All my life I believed my inability to curtail my eccentricity lead to my own isolation. I felt a shadow in a psychedelic world.
Jung said a shadow is a part of the subconscious mind that is mysterious and often disagreeable to the conscious; the immoral thoughts and impulses that are suppressed. Only I didn’t feel mine were suppressed. I found myself awkward, weird and angry.
I was the cliché textbook case, cradling a blade, only the knives didn’t work anymore. I wanted to die. My anger had become a thing of darkness, a thing refusing to change shape and it plastered itself against my mind; like an infinite void into Hades oral cavity. I felt it moving inside myself, opening up doors of repulsion and it drew me towards pain and the stillness of death. My sadness overtook my life; it spread me wide and impaled me on my own shattered happiness. I was left whimpering and desperate to unleash my own cruelty onto my flesh.
I had been flitting with the idea of slashed wrists or a hanging corpse for a while, yet there I went and surprised myself by crunching 60 sleeping tablets. I penned a note across my boyfriend’s wall. He was meant to come home in the morning, elated at my departure from this cruel world and yet be sadly melancholic at my passing; could my self-absorption being any worse?
I failed and ended having my stomach pumped and became single all in one night. Being Bipolar (I hate that word) I reacted to all of this in the most absurd way. I became elated and changed from suicidal to euphoric in the space of two hours. I was incapable of digesting the severity of my actions. I was like a little kid, desperately confused. Why were all the adults angry?
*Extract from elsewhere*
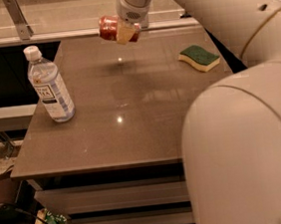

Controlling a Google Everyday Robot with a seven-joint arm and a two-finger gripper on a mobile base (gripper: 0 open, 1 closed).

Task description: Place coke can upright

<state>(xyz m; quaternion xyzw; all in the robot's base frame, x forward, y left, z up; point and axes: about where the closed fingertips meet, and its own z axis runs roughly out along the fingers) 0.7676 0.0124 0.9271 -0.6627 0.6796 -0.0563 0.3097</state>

Two hours later reality came crashing down.
They refused to discharge me on the grounds (quite justifiably) of being a suicide risk. I spent the longest night of my short existence in the emergency ward, curled as tight as possible, wishing the world would just let me go and cursing myself for not using the fucking blades.
If I was desperate to die before, it compared nothing to the isolation I felt those few hours in the emergency ward. I was too afraid to phone my parents for fear of reprimand, another annoyance in their lives. I felt that they would be more annoyed at the fact that I could not get it right rather than that I was so seriously desperate and depressed I had tried to take my life.
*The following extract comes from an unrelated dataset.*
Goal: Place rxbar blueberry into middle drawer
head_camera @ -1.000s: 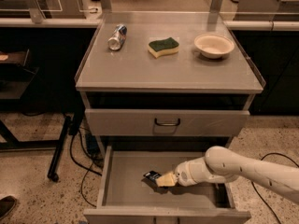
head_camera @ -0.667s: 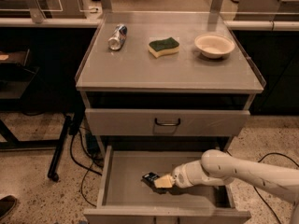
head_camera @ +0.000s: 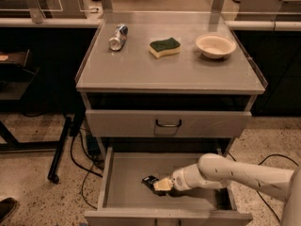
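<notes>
The middle drawer (head_camera: 123,174) is pulled open below the table, a shallow grey box with a flat floor. My white arm reaches into it from the right. My gripper (head_camera: 160,184) is low over the middle of the drawer floor. It is shut on the rxbar blueberry (head_camera: 149,180), a small dark bar that sticks out to the left of its tip, just above or touching the floor; I cannot tell which.
On the table top (head_camera: 141,72) lie a silver-blue can (head_camera: 118,36), a green-and-yellow sponge (head_camera: 165,46) and a pale bowl (head_camera: 215,45). The closed drawer front with a black handle (head_camera: 168,123) is above the open drawer. Cables (head_camera: 80,166) and a black stand leg are at the left.
My gripper and arm have shifted slightly left inside the drawer, with the bar still at the tip. Nothing on the table top has moved.
</notes>
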Controlling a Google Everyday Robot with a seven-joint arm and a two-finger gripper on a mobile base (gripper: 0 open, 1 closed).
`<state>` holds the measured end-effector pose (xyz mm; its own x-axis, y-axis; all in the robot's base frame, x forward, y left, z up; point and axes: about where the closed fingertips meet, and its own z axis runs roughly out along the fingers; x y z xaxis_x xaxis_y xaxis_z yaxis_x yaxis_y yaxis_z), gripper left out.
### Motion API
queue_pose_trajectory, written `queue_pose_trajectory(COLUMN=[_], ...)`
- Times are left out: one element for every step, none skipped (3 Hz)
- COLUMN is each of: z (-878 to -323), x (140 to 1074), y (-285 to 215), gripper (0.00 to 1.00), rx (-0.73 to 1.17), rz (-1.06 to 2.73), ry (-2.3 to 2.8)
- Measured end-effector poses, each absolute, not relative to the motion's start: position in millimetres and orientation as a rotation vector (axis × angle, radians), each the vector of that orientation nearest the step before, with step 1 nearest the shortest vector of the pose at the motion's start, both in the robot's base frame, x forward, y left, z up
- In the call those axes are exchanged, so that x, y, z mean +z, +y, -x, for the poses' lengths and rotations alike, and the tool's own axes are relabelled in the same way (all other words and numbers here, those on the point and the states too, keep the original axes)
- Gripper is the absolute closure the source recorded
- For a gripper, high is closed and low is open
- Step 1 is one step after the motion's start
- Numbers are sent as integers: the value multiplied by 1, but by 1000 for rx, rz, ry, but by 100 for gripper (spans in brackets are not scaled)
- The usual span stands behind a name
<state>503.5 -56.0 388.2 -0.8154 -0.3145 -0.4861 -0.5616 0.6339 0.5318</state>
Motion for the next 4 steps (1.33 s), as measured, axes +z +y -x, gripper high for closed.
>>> queue_pose_trajectory(z=[-500,-498,-498,-498], x=[373,368,368,368], y=[-52,-50,-50,-50], gripper=[100,100,82,59], rx=[988,989,989,989], rz=[691,689,689,689], ry=[2536,2546,2546,2546])
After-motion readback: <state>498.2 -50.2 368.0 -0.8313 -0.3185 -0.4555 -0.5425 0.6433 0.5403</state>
Whom could I call? I was so ashamed of myself. There was literally no one. I had isolated myself from everybody due to my inability to communicate. Now I lay, back to square one-a sad little ball of pain and misery.
When she walked into the room, we both started sobbing. Maybe I had it wrong all along and God was not an acid hallucination; did he bring me the only person I knew would never judge me? My childhood friend.
All I could muster to say as she held me was, ‘Love, your boobs are so small.’ The absurdity of that statement at that time left us both in laughing hysterics. Now I see it rather as a wonderful reminder of life. Life is not just a dream.
Yes my pain was and is real; yes I will need to take a ‘happiness cocktail’ that most drug addicts would saw off their left arms for, for the rest of my life, but I am alive. My friend is my inspiration and reminder to live, no matter how bad everything gets.